● EXERCISE DIRECTIONS: Each line below is to be repeated exactly; any picture is to be left out.

Start of GIVEN DATA

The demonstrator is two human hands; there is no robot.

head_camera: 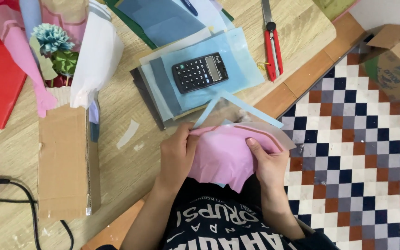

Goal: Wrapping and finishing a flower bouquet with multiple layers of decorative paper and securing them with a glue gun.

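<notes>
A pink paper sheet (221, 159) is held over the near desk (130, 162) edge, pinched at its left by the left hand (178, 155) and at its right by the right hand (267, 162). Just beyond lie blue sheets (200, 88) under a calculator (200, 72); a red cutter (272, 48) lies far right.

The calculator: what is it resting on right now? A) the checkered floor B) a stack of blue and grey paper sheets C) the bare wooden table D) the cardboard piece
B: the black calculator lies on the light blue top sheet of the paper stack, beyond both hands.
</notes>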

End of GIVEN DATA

● YOUR SOLUTION:
The demonstrator is two human hands; there is no robot.

head_camera: 

Goal: Wrapping and finishing a flower bouquet with multiple layers of decorative paper and securing them with a glue gun.

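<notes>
A pink paper sheet (221, 159) is held over the near desk (130, 162) edge, pinched at its left by the left hand (178, 155) and at its right by the right hand (267, 162). Just beyond lie blue sheets (200, 88) under a calculator (200, 72); a red cutter (272, 48) lies far right.

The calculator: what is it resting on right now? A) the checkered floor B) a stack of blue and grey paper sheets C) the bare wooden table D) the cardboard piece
B: the black calculator lies on the light blue top sheet of the paper stack, beyond both hands.
</notes>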

No more output is required.